A new community of contemplative religious Sisters has arrived in the Diocese of Portsmouth.
The Sisters of Maria Stella Matutina will be based in the parish of St Joseph’s, Grayshott, Bishop Philip Egan of Portsmouth announced on Sunday in a letter to parishes.
In his letter Bishop Egan said: “The Sisters, although contemplative, are not enclosed and therefore will participate in various evangelistic activities both in the parish and in the diocese. The Sisters are supported financially through donations received and also through their manual work including craftwork, pottery, leatherwork, candle-making, carpentry, bee keeping, calligraphy, picture framing, jam making and fruit harvests.”
The community, which is named after “Mary the Morning Star”, was founded in Spain last year and already has 225 Sisters worldwide, representing almost 20 nationalities.
Their primary aim is to pray for the work of the new evangelisation. Their daily routine is mostly dedicated to prayer and adoration of the Blessed Sacrament and they spend each weekend recalling the Easter Triduum, beginning with Holy Hour every Thursday evening, meditating on the mystery of the Agony in the Garden.
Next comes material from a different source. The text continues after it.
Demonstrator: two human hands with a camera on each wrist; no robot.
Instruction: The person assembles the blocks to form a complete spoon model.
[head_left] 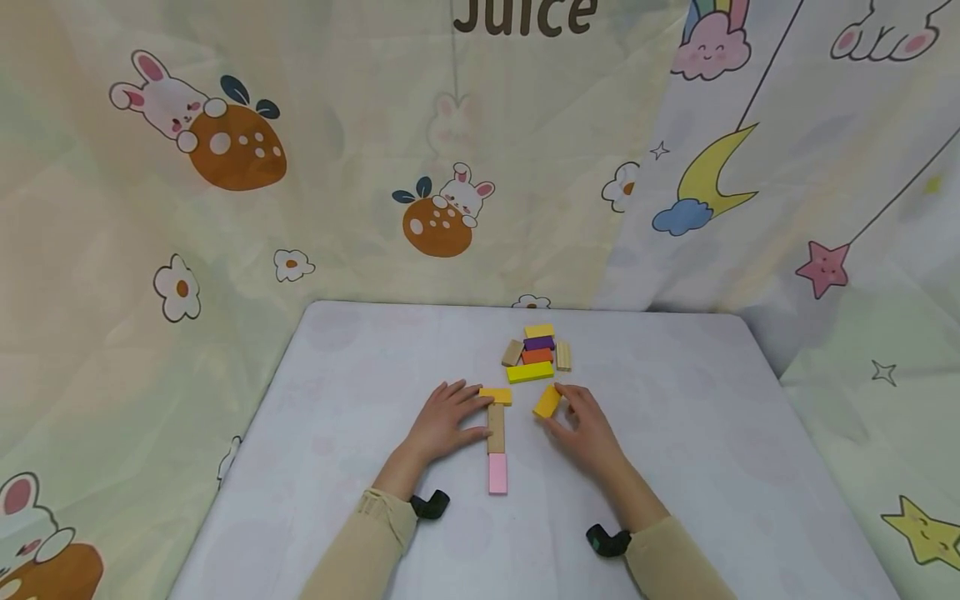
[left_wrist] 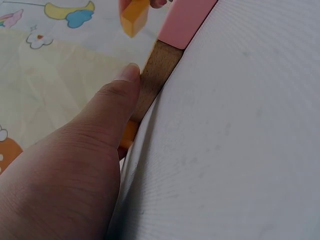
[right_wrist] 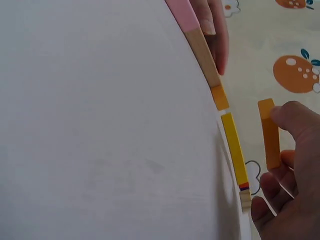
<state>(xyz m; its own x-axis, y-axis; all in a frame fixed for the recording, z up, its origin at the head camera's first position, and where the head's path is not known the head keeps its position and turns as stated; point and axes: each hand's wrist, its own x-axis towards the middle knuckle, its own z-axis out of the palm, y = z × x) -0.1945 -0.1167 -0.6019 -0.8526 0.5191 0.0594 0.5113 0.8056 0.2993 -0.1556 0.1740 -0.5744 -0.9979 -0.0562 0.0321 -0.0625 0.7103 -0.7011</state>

The lives of the Sisters are based on a balance between solitude and community life. For this reason, they say, they “like to have priories with seven to 15 Sisters, which allows these two dimensions of our contemplative life to develop.”
The Sisters add: “We live in buildings that do not require expensive investments not maintenance expenses that would go beyond our resources, and we often make the necessary repairs ourselves. We incarnate our vow of poverty through our manual work and service.”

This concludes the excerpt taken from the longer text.